21
Apr

Some days ago I got a couple of mix CDs from Satomi, one of the members of the Twee Grrrls gang from Japan, and before part of the Remember This club (whose setlists should make them the best indiepop club in the world ever). Actually these two CDs were given away at the Remember This club. One on the 9th edition of the club and the other on the 10th anniversary of it. I believe both nights happened in 2008. Anyhow, I’m thrilled and very thankful to receive new music, especially obscure tracks from the 80s that I have never before heard of!

I’m quite busy these days to write new interviews but will try to keep updating the blog with short posts – short for my standards – about “lost bands” ready to be (re)discovered. So, as I will do some research on the bands on these mix CDs, I thought sharing whatever I find here on the blog. Sounds good?

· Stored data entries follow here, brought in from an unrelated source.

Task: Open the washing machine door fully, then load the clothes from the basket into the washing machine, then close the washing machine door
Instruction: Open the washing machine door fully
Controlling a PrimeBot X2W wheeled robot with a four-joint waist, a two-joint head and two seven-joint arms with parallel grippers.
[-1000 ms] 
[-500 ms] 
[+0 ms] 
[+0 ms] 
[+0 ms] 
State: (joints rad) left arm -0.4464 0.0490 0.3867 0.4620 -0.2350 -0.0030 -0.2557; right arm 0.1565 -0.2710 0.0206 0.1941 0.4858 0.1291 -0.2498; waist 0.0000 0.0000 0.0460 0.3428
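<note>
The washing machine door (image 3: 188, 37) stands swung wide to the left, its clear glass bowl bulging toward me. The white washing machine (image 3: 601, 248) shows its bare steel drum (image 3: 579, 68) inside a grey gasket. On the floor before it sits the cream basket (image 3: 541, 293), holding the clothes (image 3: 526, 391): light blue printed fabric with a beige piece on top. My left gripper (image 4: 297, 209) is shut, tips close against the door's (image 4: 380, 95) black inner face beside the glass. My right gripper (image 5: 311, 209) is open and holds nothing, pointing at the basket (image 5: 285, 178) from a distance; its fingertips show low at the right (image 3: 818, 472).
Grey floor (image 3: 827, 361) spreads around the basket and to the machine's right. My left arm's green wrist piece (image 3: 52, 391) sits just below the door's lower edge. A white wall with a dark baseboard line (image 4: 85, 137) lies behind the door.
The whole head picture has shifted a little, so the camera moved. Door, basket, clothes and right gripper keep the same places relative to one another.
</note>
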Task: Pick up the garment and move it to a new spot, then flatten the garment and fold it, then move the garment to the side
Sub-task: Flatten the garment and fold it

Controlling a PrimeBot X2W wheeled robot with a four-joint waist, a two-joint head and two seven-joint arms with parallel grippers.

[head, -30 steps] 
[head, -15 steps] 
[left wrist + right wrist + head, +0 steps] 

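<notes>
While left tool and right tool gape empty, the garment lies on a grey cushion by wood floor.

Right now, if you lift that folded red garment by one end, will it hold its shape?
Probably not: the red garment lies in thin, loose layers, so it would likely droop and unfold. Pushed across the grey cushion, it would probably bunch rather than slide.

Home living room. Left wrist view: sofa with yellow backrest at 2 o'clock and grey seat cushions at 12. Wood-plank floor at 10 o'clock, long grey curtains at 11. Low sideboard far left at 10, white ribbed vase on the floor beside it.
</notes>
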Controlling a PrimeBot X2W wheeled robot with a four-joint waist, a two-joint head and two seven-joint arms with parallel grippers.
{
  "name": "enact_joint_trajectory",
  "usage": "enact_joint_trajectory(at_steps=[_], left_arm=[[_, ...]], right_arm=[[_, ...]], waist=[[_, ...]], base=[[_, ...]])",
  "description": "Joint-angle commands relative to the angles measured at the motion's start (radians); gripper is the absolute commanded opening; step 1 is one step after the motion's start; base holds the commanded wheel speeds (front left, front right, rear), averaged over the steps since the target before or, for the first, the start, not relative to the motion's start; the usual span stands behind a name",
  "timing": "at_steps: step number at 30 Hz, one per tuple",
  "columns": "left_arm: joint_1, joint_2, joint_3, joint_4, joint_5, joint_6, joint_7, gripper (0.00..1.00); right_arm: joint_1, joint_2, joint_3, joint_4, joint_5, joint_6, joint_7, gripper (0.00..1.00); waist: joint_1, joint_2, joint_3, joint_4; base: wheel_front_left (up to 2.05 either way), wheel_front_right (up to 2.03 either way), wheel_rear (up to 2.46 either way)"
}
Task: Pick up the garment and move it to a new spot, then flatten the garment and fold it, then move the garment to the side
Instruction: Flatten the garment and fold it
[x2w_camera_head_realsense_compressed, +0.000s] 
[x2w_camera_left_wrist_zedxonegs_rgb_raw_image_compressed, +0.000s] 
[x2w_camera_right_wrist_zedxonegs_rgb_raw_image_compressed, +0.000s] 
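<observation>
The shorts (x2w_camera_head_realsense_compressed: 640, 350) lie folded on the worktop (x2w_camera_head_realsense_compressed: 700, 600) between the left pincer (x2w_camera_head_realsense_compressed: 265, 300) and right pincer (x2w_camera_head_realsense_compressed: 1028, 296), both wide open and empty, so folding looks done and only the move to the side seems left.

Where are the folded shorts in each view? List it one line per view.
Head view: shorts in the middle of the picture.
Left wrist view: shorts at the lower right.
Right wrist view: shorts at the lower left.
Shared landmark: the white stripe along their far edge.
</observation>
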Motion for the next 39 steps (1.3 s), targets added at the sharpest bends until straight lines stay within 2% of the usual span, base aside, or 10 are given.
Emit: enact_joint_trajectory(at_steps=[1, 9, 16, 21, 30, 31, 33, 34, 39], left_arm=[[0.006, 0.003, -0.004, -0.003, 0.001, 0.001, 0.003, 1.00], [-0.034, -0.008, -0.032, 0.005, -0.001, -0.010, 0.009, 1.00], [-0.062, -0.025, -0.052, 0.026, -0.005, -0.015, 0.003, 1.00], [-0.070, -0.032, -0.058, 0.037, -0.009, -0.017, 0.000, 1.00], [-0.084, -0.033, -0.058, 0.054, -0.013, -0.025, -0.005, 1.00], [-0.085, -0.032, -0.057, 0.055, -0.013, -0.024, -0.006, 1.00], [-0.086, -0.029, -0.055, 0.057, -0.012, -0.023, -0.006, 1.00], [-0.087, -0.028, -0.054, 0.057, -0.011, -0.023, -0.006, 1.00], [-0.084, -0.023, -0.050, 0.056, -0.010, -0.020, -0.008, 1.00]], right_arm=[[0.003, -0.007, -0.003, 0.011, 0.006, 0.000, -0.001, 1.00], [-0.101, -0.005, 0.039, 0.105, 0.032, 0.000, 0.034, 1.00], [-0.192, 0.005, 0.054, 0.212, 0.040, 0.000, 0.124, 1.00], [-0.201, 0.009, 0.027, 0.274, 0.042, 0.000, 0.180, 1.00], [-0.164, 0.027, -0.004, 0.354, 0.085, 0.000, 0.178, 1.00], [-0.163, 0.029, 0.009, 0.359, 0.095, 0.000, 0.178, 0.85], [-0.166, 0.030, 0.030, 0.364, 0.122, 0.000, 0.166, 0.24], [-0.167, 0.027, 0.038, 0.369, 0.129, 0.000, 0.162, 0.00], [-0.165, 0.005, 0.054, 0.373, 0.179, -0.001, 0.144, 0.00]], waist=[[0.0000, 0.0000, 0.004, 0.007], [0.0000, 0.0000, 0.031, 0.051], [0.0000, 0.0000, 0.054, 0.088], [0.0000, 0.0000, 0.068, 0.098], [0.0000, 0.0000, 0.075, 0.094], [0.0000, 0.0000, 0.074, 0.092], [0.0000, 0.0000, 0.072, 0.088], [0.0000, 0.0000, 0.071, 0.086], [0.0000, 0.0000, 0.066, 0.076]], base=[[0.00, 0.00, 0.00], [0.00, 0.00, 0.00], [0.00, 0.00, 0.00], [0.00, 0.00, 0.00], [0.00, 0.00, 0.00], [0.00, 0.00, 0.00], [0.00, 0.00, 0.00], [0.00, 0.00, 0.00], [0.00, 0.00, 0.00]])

First track on the #9 CD is a track called “Wishing” by the band New English. It’s a lovely upbeat track, full of trumpets and pa-pa-pas, not much in the style of classic C86 but more in the vein of bands like A Craze, Friday Bridge or Big Outdoor Type. How do you call that style? I like to call that kind of music neo-aco, though I know for the Japanese that is a much broader term!! So what could New English mean? Let’s check on our dear Wikipedia:

The Old English (Irish: Seanghaill, meaning “old foreigners”) were the descendants of the settlers who came to Ireland from Wales, Normandy, and England after the Norman invasion of Ireland in 1169–71. Many of the Old English became assimilated into Irish society over the centuries. Some were dispossessed in the political and religious conflicts during and after the Tudor conquest of Ireland in the 16th and 17th centuries, largely due to their continued adherence to the Roman Catholic religion. The so-called New English otherwise known as the settlers of the Protestant Ascendancy had largely replaced them by 1700. (…) the New English, that wave of settlers who came to Ireland from England during the Elizabethan era onwards as a result of the Tudor conquest of Ireland, kept their English identity, as well as their English religious, social, and cultural traditions, and, unlike the Normans and the Old English, remained distinct from the native Irish and Old English, at least for the first few generations. The new settlers were more self-consciously English, and were largely (though not entirely) Protestant, and most looked on Ireland as a conquered country that needed to be “civilised” and converted to Anglicanism.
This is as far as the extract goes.